Flying Blind – Loss of Federal Survey Data Will Make Life Harder for Ag Producers, Farmworker Families

Flying Blind – Loss of Federal Survey Data Will Make Life Harder for Ag Producers, Farmworker Families

By: Edward Kissam| americancommunitymedia.org

The U.S. Department of Labor plans to discontinue the National Agricultural Worker Survey (NAWS) by September 27th.

Loss of data from the survey, widely-recognized as providing the best and most up-to-date information on more than 2 million U.S. farmworkers and their families, will have serious negative impacts for agricultural employers, farmworker service programs, and hundreds of other stakeholders, including local and state government, and policymakers in Congress.

NAWS has now provided updated information on U.S. crop workers for 37 years. Over the years, the Department of Labor has published 17 major reports of NAWS findings and hundreds of published papers reference it in their analyses of issues ranging from workforce productivity to occupational health and safety, to housing.

It has provided crucial insights and essential planning information for programs such as Migrant Head Start, The National Farmworker Jobs Program, Migrant Education, and the national Migrant Health Program. Spending in these programs is about $1 billion per year and the demographic and socioeconomic data from NAWS is crucial to assure equitable allocation of funding for these Congressionally mandated programs. It also helps guide newer initiatives such as planning for rural broadband expansion.

NAWS data has been especially valuable for public health planning and research—providing crucial information on farmworker health conditions and access to health care.  Bethany Alcauter, director of Research and Public Health Programs at the National Center for Farmworker Health explains, “NAWS is necessary to understand the health of migrant farmworkers because census and economic survey data does not provide the reliable information we need on age, living conditions, and health care access of these mobile workers.”

For example, during the COVID-19 pandemic, NAWS provided crucial insights about farmworker housing and family composition needed to better understand and ameliorate viral transmission.

Ending NAWS will save the federal government about $4 million per year.  But at the same time, losing it will force multiple federal agencies to develop new and untested ways to understand how best to sustain a labor force whose work is essential to the agricultural industry, U.S. consumers’ access to fresh fruit and vegetables, and the U.S. economy overall.

Dr. Richard Mines, who developed the NAWS and supervised it for two decades, explains that it was designed to be flexible. Many different federal agencies could and did rely on it to help them confront newly emerging challenges. For example, as farmworkers legalized under the 1986 Immigration Reform and Control Act (ORCA) have aged, the survey has provided a wealth of practical information about farm labor supply over the years—a key element for making wise decisions about immigration policy (including both the impact of Congressional decisions on ways to provide work authorization for current farmworkers who lack legal status and the H-2A guest worker program).
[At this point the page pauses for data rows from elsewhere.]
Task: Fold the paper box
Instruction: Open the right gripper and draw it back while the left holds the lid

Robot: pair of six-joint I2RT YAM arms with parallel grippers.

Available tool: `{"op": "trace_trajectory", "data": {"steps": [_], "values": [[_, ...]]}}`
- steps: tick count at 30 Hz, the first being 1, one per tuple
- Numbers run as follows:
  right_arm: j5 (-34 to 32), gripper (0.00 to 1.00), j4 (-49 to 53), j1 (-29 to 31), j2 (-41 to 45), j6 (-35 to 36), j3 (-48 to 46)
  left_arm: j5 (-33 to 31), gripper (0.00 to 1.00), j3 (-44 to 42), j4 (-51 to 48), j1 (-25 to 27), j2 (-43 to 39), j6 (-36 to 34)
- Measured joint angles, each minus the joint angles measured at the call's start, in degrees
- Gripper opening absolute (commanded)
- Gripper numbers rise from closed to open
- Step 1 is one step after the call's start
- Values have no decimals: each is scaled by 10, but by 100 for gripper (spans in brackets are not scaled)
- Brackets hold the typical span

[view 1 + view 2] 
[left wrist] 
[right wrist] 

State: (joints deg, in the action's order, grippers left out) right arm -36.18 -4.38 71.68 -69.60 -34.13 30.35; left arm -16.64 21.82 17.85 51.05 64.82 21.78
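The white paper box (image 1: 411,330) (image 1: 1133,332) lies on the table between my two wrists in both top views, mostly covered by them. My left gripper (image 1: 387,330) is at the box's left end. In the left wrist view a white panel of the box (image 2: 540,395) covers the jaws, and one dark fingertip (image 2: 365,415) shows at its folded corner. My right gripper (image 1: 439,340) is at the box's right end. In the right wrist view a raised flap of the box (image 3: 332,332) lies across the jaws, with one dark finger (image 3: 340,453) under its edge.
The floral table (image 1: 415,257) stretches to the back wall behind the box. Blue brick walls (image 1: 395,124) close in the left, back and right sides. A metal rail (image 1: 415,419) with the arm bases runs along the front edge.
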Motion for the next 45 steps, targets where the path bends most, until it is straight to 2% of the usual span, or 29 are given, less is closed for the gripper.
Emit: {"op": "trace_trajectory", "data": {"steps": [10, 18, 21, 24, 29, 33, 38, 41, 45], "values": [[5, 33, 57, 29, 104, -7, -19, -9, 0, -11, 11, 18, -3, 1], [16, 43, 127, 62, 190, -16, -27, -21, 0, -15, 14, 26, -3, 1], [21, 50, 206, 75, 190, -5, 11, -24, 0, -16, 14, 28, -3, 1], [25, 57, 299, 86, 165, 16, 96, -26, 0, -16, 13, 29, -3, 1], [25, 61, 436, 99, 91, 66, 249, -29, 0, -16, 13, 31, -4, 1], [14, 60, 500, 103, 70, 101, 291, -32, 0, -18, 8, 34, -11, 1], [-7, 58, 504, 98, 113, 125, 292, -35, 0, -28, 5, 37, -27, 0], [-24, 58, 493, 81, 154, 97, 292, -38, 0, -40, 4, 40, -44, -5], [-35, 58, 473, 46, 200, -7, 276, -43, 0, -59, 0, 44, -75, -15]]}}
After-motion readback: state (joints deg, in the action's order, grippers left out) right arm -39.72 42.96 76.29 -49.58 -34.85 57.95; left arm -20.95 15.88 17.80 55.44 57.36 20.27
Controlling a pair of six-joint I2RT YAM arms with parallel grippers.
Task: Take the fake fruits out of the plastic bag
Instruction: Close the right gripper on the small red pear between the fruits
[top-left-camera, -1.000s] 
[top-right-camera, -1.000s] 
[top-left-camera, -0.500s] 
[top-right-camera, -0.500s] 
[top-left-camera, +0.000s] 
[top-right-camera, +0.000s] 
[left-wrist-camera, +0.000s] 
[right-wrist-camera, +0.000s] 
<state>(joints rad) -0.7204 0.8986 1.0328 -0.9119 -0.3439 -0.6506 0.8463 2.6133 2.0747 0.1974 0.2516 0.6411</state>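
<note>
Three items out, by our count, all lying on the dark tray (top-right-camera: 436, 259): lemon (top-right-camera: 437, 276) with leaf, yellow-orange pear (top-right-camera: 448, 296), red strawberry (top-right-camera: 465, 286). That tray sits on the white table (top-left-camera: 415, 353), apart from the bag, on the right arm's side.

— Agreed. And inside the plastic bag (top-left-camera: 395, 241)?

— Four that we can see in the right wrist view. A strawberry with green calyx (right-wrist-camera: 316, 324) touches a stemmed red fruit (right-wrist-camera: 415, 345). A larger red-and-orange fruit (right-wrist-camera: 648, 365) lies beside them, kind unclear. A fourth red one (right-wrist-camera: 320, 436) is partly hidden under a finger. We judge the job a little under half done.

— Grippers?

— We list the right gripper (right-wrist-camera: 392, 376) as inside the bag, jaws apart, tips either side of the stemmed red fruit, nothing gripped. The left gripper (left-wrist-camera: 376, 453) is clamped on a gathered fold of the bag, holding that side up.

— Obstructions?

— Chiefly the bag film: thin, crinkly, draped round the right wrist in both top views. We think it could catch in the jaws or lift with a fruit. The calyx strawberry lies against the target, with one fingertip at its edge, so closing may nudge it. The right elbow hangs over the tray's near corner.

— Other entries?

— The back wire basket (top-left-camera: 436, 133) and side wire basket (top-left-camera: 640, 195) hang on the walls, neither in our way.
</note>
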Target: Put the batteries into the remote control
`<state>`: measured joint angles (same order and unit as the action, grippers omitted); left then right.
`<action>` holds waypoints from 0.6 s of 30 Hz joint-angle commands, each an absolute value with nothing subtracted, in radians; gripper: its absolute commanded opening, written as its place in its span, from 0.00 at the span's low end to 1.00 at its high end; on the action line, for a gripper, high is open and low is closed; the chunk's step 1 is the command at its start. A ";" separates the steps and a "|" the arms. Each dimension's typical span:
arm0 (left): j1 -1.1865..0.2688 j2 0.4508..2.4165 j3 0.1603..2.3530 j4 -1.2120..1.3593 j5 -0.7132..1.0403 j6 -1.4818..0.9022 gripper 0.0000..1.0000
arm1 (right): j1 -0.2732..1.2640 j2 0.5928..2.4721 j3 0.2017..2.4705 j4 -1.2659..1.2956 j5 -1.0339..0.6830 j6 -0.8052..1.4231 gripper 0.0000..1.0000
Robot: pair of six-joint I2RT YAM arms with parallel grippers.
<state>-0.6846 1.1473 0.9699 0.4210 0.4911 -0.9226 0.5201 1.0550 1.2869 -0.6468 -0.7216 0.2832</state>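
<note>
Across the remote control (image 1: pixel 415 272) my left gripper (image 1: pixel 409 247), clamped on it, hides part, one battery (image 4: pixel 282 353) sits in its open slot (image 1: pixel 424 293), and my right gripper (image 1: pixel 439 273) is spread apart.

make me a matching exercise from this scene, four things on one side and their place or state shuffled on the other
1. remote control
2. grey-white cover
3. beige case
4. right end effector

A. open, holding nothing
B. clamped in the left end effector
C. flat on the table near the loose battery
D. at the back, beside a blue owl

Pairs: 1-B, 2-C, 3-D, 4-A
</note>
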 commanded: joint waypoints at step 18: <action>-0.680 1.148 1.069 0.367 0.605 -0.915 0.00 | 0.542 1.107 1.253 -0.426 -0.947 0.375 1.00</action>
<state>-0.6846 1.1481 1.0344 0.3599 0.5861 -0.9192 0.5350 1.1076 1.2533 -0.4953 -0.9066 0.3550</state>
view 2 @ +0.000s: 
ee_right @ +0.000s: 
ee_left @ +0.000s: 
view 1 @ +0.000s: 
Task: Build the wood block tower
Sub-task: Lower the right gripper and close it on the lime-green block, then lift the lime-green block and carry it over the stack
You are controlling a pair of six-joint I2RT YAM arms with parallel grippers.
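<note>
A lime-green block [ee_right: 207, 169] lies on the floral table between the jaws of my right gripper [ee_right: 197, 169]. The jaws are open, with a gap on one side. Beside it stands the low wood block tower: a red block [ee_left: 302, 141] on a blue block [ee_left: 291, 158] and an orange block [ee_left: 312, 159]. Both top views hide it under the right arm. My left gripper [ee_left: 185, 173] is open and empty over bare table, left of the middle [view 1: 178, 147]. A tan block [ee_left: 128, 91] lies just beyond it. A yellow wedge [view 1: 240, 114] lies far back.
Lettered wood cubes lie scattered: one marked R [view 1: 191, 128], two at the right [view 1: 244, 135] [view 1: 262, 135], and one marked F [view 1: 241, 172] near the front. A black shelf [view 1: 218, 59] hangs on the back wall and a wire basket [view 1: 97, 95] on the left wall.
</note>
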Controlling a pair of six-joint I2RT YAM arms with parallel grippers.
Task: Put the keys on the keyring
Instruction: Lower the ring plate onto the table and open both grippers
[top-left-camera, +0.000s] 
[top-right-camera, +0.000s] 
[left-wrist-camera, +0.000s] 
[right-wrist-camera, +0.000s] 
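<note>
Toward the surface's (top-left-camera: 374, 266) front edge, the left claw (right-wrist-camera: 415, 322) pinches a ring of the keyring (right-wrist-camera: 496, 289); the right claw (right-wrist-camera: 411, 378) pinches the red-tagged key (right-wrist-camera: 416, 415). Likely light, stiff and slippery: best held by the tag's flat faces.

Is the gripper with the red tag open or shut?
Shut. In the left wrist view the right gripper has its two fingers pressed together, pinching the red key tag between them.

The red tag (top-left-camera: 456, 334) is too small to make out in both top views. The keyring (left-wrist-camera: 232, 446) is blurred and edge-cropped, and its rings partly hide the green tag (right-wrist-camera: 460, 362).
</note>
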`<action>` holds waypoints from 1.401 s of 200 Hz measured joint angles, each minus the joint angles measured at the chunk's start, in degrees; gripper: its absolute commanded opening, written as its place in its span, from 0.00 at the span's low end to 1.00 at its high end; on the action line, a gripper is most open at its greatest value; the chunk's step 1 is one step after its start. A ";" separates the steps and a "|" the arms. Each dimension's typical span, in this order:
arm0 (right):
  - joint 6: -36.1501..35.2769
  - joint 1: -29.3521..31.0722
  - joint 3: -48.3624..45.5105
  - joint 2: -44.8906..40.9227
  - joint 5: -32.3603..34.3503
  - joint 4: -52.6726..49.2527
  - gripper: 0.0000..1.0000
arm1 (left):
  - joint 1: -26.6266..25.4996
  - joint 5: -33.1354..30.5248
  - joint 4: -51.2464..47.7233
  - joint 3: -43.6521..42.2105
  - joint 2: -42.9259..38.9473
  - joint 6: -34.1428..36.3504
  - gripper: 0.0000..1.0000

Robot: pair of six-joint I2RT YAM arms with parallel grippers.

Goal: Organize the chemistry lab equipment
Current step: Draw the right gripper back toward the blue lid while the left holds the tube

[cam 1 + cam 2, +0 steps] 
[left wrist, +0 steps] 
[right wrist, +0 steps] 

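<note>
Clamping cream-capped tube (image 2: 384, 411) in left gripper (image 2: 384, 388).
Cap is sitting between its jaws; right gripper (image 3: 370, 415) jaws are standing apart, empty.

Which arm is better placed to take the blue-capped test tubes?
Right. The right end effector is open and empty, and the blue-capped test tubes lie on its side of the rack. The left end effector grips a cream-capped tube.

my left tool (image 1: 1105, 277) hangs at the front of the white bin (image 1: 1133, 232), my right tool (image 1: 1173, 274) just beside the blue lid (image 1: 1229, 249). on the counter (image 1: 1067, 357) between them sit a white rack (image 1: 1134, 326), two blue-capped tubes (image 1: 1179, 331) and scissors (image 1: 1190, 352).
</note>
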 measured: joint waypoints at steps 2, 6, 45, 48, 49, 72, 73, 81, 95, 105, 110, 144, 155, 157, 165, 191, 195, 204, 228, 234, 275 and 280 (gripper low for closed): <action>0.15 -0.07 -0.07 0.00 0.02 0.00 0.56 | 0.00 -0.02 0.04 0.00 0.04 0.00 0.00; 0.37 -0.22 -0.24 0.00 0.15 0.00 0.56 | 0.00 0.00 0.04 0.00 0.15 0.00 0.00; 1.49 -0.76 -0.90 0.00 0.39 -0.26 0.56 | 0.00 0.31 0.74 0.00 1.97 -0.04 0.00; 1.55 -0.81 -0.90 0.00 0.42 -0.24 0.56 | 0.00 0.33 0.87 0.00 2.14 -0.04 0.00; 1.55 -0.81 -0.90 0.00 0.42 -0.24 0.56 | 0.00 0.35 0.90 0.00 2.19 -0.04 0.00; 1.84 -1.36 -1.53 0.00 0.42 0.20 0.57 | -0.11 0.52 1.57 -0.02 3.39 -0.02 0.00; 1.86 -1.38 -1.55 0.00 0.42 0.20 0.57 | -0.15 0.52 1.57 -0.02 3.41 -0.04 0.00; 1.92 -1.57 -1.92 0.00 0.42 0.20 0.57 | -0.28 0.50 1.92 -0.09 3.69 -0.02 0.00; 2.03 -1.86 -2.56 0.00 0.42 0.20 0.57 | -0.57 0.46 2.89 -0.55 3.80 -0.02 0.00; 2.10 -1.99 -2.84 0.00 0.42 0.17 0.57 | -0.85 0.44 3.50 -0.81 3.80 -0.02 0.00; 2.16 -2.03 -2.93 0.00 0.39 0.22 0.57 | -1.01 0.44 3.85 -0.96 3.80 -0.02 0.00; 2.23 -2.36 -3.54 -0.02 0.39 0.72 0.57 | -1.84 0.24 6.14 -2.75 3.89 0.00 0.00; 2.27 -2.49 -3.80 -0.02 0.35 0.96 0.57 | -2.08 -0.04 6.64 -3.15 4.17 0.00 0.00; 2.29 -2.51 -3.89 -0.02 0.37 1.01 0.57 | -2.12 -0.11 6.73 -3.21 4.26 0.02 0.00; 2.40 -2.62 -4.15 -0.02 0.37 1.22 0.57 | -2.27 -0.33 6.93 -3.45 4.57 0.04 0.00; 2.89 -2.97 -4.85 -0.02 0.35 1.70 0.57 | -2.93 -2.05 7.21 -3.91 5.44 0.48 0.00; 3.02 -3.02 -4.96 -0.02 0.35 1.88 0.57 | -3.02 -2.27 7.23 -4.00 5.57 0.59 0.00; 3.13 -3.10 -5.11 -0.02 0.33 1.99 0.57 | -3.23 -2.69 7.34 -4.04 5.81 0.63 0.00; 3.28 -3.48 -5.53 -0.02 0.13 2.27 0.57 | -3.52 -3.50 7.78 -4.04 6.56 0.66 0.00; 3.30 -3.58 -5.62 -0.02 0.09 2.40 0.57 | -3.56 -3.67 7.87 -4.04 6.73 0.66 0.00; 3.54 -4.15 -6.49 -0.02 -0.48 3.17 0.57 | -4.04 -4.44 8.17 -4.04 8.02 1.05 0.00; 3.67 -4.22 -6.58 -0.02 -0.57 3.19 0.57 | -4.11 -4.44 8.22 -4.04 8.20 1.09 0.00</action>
What’s behind the decision to terminate NAWS?  Is it a knee-jerk reaction at the Department of Labor in reaction to unwelcome criticism of Bureau of Labor Statistics (BLS) findings earlier this month?

Or is it a head-in-the-sand effort to ignore the real-world diversity of U.S. communities and the role that immigrant workers play in the U.S. economy?

That’s not easy to tell since the U.S. Department of Agriculture’s recent termination of its’ Farm Labor Survey was explained away with vague platitudes about finding alternative data sources and methodology. These moves are part of a broader federal push to save money by simply analyzing administrative records. But the high quality of NAWS data stems from the fact that interviewers talk directly with farmworkers about their lives.

So what does cancellation of NAWS mean for farmworker communities? Mario Russell, executive director of the Center for Migration Studies, puts it well. “Canceling data about immigrant workers is, in effect, another step towards erasing the ‘they’ that they are.”

The necessary response is for farmworkers and data users to quickly raise their voices to assert they do exist and urge the Department of Labor to reconsider and continue NAWS as a contribution to sound government and community well-being.

Edward Kissam is a leading researcher and advocate for strategies to deal with health issues impacting immigrant communities. He has led research on farmworker and immigrant issues sponsored by the Department of Labor, the Commission on Agricultural Workers, and the National Institute for Food and Agriculture. He worked as a farmworker outreach expert on several COVID-19 initiatives during the pandemic and published extensively on steps to improve strategy.